A Ação Civil Pública contra Canabrava foi ajuizada pelo Ministério Público estadual. Com o suposto objetivo de informar a população sobre os atos do poder público, ele teria utilizado artifícios publicitários para fazer promoção pessoal, associando sua imagem e seu nome às melhorias e transformações que teriam beneficiado os habitantes de Sete Lagoas, que governou entre 2001 e 2004.

Durante seu mandato, foram editadas diversas publicações e outros materiais de comunicação, como banners, com suposta função de divulgar as realizações da administração municipal, mas que, na prática, destacaram a imagem e o nome do então prefeito. Segundo o MP, o prejuízo total aos cofres públicos teria sido de R$ 168.667,39.

Ressarcimento
Em primeira instância, o prefeito foi condenado a restituir todos os valores despendidos com a publicidade indevida, corrigidos a partir das datas de pagamento.

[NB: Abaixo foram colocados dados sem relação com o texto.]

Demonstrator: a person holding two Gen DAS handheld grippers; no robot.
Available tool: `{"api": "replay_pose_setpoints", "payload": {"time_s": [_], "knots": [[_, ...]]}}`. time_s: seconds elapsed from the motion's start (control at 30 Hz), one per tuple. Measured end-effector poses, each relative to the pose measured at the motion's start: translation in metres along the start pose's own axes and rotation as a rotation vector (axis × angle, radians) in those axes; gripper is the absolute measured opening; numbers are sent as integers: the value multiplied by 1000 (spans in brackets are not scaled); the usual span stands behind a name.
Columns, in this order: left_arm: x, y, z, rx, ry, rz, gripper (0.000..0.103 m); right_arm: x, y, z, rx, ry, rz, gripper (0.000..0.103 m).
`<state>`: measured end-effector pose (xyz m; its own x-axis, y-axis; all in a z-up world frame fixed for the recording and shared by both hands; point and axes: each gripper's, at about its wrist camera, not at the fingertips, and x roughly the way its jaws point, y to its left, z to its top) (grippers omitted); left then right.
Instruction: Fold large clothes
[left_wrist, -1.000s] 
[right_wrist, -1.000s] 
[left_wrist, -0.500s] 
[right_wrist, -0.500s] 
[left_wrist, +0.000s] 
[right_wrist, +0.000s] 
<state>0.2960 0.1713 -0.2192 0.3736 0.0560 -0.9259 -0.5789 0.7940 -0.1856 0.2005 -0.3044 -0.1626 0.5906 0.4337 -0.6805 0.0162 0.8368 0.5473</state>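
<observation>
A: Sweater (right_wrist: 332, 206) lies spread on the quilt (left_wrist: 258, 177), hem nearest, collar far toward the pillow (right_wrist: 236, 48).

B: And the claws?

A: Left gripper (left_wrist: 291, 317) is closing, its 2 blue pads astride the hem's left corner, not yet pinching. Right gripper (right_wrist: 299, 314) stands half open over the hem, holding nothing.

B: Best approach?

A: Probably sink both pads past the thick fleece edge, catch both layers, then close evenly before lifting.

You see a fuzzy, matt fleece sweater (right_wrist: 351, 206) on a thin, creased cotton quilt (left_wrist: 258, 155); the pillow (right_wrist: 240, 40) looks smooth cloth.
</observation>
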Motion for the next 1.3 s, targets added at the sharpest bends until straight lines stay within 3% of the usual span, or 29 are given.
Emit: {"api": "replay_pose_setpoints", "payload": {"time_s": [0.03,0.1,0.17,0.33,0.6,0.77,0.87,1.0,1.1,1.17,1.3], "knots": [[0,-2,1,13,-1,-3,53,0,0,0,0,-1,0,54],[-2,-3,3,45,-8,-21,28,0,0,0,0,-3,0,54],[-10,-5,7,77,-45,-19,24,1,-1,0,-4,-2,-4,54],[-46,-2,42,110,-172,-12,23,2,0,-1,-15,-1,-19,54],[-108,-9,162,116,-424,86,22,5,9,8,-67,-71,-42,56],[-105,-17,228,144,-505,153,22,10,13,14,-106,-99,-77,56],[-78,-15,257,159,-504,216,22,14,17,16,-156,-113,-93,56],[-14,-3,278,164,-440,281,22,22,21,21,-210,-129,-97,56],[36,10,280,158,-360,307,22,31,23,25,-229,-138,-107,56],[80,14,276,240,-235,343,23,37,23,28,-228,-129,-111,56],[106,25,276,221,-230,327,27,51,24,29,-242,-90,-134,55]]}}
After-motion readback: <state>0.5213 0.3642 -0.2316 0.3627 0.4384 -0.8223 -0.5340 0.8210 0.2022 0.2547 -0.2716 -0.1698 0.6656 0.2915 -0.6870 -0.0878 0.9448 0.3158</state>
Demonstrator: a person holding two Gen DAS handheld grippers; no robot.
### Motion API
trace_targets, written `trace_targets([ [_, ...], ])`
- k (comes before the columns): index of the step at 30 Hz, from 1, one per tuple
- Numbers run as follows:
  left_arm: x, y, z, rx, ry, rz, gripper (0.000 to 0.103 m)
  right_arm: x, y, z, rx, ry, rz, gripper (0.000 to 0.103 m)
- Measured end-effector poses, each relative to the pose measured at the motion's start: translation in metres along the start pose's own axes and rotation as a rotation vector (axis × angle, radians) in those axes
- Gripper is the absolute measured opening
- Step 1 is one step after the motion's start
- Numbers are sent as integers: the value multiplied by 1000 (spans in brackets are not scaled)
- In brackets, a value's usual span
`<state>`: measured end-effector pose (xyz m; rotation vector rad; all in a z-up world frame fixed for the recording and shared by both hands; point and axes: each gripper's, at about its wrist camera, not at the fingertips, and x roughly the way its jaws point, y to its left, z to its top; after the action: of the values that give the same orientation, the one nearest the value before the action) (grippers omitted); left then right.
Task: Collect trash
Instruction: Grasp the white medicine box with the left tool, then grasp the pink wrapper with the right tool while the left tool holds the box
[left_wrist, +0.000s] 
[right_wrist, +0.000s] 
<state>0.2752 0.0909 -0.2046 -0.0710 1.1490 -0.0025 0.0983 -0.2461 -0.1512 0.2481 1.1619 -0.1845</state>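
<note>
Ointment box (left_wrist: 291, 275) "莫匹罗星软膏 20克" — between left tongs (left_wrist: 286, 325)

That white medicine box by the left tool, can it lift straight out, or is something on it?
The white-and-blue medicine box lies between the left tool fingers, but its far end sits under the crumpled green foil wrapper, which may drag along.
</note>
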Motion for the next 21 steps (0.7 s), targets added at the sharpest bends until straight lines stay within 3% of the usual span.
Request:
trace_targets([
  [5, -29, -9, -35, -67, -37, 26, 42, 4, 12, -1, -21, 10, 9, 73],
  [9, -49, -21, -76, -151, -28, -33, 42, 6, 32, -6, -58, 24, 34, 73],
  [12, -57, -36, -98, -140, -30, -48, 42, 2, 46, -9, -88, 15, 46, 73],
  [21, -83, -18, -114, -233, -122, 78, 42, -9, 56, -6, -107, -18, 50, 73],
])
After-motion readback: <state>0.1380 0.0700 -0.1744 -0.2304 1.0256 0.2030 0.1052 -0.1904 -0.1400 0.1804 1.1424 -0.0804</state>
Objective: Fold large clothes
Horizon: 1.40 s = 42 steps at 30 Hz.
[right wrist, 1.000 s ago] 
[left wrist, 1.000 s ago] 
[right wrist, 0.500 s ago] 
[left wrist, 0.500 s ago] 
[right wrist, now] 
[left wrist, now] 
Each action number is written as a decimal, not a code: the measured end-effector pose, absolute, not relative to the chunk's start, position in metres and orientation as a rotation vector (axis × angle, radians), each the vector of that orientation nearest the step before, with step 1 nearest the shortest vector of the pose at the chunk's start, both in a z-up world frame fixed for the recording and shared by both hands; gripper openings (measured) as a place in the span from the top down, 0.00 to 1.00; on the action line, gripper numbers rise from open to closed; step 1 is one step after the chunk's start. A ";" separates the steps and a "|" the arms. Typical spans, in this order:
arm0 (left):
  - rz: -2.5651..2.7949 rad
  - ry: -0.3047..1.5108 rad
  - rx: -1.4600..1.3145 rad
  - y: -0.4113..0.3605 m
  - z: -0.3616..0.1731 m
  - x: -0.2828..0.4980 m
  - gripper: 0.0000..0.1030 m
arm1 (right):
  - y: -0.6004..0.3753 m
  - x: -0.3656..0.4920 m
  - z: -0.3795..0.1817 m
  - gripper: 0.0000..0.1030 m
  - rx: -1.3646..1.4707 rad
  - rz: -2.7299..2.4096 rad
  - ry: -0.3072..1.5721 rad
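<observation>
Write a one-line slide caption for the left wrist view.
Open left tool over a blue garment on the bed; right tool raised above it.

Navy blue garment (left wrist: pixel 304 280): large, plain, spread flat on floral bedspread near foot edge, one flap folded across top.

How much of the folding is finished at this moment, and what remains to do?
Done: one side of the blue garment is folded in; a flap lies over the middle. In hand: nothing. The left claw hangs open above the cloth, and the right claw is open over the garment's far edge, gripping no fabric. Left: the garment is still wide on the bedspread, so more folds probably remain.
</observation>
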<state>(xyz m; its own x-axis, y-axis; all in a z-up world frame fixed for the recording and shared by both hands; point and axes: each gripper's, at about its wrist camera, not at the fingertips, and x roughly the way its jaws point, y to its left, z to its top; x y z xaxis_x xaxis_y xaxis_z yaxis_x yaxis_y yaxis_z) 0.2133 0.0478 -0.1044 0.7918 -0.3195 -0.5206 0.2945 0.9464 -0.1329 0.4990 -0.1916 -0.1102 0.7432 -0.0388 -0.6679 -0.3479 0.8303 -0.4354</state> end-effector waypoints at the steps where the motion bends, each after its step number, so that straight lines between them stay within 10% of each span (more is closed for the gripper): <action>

A sentença o condenou também ao pagamento de multa civil de 50 vezes o valor da remuneração que recebeu quando esteve no cargo, revertida para o município.

Para o juiz, os atos praticados de modo reiterado foram contrários a princípios constitucionais, como a impessoalidade e a moralidade, desviando de forma flagrante a finalidade da propaganda institucional.

Na decisão, o ex-prefeito teve os direitos políticos suspensos por quatro anos e foi proibido de contratar com o poder público e receber incentivos fiscais ou creditícios pelo prazo de três anos. Como Canabrava já havia sido cassado pela câmara municipal à época da sentença (março de 2007), não foi aplicada a sanção de perda da função pública.

Ao confirmar a condenação, o Tribunal de Justiça de Minas Gerais concordou com a falta de necessidade de produzir prova pericial. Para o TJ-MG, é ato de improbidade a campanha publicitária que visa a promoção da imagem pessoal do prefeito e vincula seu nome às obras e serviços realizados.

A defesa recorreu ao STJ, protestando, entre outros aspectos, pela “desproporcionalidade das sanções”. Disse que seria exagero ressarcir todos os gastos efetuados, porque apenas parte do conteúdo foi considerado ilícito.

Dolo genérico
Ao analisar o caso, o ministro Kukina concluiu que o recurso apresentado não contestou um dos fundamentos que sustentaram o acórdão recorrido. Assim, aplicou a Súmula 283 do Supremo Tribunal Federal, segundo a qual "é inadmissível o Recurso Extraordinário quando a decisão recorrida assenta em mais de um fundamento suficiente e o recurso não abrange todos eles".

O ministro relator ratificou que a jurisprudência do STJ entende como aplicável aos prefeitos a Lei 8.429/1992 (Lei de Improbidade Administrativa), não havendo incompatibilidade com o Decreto-lei 201/1967 (que trata da responsabilização política e criminal).

Em relação a outro ponto impugnado, o ministro disse que ficou demonstrado o dolo, no mínimo genérico, na irregular e reiterada veiculação de propaganda institucional em que são atreladas as realizações do município ao seu então prefeito. “Tal conduta, atentatória aos princípios da impessoalidade, da moralidade e da legalidade, nos termos da jurisprudência desta corte, é suficiente para configurar o ato de improbidade”, afirmou Kukina. Com informações da Assessoria de Imprensa do STJ.